Building Sector Electrification: Taking Fossil Fuels Out of Our Homes

Power utilities are now taking more ambitious strides on decarbonizing their electric generation business through setting mid-century net-zero GHG emissions targets and implementing major rollouts of solar and wind resources. But the net-zero proclamations for electric generation only cover part of many utilities’ total emissions.

Hybrid utilities, which also provide natural gas for heating and cooking in buildings, are not comprehensively addressing emissions from their gas distribution business arm. Approximately 20 percent of the publicly disclosed emissions from DTE Energy and 30 percent of those from Dominion Energy come from gas distribution. The climate impact from this business is significant and should be incorporated into net-zero strategies.

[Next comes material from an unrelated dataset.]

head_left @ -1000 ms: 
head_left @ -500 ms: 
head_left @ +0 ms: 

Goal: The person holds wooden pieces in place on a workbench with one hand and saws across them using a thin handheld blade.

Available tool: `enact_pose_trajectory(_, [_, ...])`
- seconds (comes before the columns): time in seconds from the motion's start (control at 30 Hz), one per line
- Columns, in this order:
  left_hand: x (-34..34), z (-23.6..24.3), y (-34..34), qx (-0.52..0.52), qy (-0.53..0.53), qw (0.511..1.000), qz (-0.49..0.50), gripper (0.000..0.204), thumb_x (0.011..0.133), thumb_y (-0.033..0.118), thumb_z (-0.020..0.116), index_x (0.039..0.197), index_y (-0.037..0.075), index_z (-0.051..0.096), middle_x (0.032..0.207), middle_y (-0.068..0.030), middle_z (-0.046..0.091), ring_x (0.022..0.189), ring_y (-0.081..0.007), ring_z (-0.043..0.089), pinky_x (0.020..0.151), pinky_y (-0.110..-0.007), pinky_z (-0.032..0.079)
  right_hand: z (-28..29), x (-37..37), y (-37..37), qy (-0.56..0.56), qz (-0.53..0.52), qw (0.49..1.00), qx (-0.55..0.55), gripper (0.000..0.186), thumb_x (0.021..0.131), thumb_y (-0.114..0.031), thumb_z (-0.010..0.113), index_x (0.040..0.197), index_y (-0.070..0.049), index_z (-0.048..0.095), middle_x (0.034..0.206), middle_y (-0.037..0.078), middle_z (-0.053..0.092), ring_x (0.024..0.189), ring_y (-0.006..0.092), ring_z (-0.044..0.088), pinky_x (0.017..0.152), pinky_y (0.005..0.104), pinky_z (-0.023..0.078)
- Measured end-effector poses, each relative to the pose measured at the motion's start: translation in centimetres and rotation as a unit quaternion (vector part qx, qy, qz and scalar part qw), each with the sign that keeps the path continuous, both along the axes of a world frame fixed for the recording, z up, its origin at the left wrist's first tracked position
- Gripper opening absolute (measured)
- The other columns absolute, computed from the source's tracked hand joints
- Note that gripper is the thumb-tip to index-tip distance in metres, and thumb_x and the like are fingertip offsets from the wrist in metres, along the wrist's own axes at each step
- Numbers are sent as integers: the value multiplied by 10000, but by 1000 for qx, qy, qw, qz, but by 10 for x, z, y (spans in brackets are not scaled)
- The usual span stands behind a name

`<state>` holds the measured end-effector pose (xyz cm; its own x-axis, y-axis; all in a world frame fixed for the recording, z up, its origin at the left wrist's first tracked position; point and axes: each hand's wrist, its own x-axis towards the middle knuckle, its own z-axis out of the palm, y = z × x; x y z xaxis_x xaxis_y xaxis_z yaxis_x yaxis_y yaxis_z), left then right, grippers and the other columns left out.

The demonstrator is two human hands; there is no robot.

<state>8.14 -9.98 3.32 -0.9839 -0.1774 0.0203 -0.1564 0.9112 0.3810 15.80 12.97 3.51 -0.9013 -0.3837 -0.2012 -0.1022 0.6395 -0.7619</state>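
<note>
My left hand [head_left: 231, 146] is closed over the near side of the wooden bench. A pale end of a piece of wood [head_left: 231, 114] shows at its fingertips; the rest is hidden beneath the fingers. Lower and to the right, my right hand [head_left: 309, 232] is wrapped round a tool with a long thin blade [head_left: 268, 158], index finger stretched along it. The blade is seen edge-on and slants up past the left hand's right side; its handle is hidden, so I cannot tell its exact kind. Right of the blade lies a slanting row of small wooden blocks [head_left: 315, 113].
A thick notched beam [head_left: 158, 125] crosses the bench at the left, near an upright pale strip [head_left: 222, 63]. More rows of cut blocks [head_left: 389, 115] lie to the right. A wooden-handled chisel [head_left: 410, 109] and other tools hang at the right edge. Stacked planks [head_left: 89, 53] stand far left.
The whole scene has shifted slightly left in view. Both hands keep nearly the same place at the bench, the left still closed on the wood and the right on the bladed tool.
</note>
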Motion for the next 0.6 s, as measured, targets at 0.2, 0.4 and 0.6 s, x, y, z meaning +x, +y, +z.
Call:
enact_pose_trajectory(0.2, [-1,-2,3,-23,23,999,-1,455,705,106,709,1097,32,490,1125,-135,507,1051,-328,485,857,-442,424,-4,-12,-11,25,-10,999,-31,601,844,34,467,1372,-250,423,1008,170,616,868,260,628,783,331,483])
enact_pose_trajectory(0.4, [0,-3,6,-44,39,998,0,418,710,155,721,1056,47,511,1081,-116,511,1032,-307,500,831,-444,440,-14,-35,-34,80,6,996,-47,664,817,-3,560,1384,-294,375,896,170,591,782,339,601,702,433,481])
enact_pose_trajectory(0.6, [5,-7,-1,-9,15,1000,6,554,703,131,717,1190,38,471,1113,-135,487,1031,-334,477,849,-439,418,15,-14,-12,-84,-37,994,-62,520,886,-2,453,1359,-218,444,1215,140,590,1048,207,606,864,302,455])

Natural gas generates considerable climate impacts through methane leakage across the supply chain and from direct combustion emissions. Gas combustion for heating and cooking is a primary reason commercial and residential buildings account for 12.3 percent of GHG emissions nationwide. Companies annually invest billions of dollars to build and support natural gas infrastructure in buildings, tying millions of homeowners to the fossil fuel. This investment locks in building sector emissions for decades, exacerbates climate impacts, exposes citizens to harmful air pollution, and increases stranded asset risk.

Electrification is an increasingly cost-effective solution to achieve net-zero emissions for the built environment. Experts and policymakers see it as one key way to reach net-zero emissions. Already, 42 cities in California have passed legislation incentivizing building electrification, and many states are taking steps to support it, too. Ambitious building electrification development is not just reserved for milder climate geographies, either, since electric technologies like heat pumps can operate effectively in cold regions

Unfortunately, instead of embracing building electrification, many utilities are offering fanciful solutions to maintain the current gas system, such as renewable natural gas (RNG) and hydrogen. These strategies are wildly lacking, fail to reduce distribution emissions substantially, and have prohibitively high costs at scale, plus fuel supply limitations.

As You Sow’s 2021 building electrification shareholder resolutions with DTE and Dominion Energy ask them to disclose whether and how they could reduce distribution emissions through support for building electrification within their service areas. In particular, the resolutions point to the need for clear information on the provision of incentives for electrification efforts, support for policy that would accelerate electrification, and targets for supportive actions. As electrification becomes more cost competitive, policies will gain traction, and utilities will continue to face pressure to reduce GHGs. Hybrid power and gas utilities clearly face transition challenges and opportunities for their gas distribution businesses. Only through aiding the building sector reach net-zero emissions with strategies such as electrification can hybrid utilities such as DTE and Dominion assure investors they are reducing their outsized contribution to the material risks that the climate crisis poses.